I think they have stove models that can take mixed fuel loads, anything from corn to wood to maybe even charcoal. And if they don't, I think market forces will eventually dictate the need for one.
-- Madai, Oct 17 2005


i don't see anything wrong with the idea [+].
-- vedarshi, Oct 17 2005


You would want to bypass the car's radiator, as you don't want to lose most of your heat to the outside air. A logical choice for the inside heat exchanger would be another car radiator, with electric fan. Or remove the car's existing radiator and fan, carry it inside and reconnect it with extra long hoses and 12V fan wiring.

I don't think height difference would be that big a problem. Aren't most radiator systems sealed and pressurised? You would want non-collapsable tubing.

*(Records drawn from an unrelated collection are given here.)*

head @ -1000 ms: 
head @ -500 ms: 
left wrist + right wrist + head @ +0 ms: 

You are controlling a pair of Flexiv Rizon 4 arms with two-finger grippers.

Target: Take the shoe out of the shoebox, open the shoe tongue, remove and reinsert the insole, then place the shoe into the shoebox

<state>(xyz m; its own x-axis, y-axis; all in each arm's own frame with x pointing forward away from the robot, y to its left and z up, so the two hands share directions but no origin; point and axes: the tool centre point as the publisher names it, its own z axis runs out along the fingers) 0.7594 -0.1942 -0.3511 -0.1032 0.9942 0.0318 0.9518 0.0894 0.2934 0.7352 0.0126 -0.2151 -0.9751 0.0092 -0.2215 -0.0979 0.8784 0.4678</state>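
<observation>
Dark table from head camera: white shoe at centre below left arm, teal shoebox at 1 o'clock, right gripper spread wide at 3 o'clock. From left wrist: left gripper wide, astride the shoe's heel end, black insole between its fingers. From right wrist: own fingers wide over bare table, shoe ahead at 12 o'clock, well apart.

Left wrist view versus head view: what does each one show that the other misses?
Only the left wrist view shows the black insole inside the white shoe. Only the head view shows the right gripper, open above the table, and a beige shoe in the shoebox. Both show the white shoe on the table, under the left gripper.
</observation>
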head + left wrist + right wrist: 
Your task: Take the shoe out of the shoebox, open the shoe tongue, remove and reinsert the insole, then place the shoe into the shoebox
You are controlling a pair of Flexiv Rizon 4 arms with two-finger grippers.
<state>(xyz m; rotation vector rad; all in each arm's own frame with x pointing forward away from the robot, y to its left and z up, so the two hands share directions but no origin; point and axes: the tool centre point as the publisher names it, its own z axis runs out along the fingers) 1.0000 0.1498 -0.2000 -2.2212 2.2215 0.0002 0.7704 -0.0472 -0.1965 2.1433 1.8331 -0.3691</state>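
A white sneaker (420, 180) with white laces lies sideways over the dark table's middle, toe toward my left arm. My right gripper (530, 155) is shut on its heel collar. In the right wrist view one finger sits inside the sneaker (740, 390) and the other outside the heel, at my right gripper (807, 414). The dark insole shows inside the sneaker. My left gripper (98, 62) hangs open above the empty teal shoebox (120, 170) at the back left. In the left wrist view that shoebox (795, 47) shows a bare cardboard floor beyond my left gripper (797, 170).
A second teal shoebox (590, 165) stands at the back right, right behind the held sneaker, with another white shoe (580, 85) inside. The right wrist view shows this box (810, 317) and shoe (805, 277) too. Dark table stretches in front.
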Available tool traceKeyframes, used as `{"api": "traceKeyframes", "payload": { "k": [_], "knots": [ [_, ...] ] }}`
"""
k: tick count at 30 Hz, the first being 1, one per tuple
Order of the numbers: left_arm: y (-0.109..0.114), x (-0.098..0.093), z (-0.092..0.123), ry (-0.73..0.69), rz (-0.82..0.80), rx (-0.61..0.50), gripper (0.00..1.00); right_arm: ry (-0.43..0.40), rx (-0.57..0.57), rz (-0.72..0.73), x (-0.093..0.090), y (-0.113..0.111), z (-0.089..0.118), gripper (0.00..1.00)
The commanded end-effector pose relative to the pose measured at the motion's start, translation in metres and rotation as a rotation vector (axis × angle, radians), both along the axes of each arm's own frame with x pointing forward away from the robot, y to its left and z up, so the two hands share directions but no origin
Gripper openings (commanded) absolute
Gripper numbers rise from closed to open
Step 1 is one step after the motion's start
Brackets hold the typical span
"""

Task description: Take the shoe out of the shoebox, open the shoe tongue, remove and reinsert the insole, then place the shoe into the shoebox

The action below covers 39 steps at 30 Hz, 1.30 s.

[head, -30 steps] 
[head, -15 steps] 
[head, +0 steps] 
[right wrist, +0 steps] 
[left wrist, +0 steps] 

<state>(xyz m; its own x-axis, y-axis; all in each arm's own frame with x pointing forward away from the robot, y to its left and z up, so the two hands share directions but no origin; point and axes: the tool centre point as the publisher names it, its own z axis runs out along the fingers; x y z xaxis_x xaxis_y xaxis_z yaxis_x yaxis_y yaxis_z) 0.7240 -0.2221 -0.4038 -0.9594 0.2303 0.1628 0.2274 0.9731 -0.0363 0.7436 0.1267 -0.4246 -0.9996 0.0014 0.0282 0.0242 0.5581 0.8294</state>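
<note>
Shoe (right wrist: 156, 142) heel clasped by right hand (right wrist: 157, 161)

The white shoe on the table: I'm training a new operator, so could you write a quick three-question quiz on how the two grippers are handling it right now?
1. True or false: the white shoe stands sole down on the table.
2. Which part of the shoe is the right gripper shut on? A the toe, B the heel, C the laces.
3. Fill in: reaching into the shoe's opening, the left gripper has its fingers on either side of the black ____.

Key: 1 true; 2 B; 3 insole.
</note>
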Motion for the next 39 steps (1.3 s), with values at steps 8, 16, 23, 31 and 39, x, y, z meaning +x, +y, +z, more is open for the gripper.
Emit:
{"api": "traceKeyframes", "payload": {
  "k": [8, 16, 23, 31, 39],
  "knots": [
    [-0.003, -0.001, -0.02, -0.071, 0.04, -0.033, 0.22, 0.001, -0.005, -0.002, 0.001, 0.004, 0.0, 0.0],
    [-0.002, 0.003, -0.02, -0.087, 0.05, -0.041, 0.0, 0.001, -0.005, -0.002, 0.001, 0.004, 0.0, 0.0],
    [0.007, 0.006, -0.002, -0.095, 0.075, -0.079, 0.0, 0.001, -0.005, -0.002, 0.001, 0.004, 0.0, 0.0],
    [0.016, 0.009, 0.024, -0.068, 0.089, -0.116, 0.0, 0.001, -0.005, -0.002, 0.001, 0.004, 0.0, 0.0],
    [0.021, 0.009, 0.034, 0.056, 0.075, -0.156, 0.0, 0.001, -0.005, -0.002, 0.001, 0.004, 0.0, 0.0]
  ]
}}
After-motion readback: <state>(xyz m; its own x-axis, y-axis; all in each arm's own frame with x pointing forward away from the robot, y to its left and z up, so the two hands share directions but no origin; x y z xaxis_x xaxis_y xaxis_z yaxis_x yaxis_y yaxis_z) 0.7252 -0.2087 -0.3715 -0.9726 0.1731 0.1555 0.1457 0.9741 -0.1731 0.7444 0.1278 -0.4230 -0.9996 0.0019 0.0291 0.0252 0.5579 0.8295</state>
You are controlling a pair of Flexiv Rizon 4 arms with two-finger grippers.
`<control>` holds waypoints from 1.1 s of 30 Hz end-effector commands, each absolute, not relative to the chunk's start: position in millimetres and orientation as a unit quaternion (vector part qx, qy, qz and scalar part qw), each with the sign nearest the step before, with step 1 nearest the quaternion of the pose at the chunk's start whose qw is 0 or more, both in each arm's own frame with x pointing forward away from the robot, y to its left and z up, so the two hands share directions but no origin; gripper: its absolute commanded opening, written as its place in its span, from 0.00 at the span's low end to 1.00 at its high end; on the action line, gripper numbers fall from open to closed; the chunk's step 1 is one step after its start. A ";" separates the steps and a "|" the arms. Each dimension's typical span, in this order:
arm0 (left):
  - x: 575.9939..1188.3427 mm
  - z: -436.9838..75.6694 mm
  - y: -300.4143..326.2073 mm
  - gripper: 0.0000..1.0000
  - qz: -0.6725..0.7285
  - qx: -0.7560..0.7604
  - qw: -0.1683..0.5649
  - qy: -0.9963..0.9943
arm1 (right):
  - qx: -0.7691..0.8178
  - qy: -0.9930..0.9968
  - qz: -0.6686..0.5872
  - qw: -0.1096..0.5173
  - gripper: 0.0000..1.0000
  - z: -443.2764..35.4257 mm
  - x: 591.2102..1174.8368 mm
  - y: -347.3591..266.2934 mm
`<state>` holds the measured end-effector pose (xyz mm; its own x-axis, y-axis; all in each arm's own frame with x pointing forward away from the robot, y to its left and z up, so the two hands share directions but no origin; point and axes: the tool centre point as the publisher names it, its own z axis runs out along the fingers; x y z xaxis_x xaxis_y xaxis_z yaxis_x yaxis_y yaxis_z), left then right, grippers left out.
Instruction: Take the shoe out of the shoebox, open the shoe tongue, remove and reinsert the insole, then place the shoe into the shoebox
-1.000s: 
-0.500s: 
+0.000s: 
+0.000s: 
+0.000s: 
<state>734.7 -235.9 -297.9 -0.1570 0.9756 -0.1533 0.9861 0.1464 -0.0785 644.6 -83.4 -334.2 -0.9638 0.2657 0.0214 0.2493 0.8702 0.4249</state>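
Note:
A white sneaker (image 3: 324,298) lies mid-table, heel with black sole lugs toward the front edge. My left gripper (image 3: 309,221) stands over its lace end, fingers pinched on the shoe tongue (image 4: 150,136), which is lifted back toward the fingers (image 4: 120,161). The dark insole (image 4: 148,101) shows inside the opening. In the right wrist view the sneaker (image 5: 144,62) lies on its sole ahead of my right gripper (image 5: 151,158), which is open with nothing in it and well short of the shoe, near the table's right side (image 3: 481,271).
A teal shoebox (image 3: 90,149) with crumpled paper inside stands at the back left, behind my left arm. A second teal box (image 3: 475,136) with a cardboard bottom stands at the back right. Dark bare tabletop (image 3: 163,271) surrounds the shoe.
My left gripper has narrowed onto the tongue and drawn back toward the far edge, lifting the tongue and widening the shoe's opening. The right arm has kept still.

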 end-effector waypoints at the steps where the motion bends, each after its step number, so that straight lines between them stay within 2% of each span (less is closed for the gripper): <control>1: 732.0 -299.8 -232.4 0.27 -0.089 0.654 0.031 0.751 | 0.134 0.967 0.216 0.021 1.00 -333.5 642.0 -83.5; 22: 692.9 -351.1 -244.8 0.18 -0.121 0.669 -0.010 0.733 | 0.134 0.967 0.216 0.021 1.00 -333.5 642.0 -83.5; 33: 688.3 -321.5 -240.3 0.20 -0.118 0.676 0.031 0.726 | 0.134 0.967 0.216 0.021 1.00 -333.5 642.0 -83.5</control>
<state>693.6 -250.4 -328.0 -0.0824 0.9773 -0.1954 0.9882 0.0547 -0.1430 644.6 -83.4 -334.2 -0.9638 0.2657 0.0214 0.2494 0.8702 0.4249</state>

//not a small portion// A quick search suggests that car engine efficiency is at most 25%, so at least 75% of the fuel's energy is released as waste heat. Given that most (figures?) of a car engine's heat is dissipated via the radiator the overall efficiency might not be all that low.

Burning high-grade fuel to produce low-grade heat is wasteful in itself, but we do that anyway. People. Go figure.
-- spidermother, Feb 01 2006


You live in the North East of where? This is an international site and most of it, and many of the bakers herein, are not American.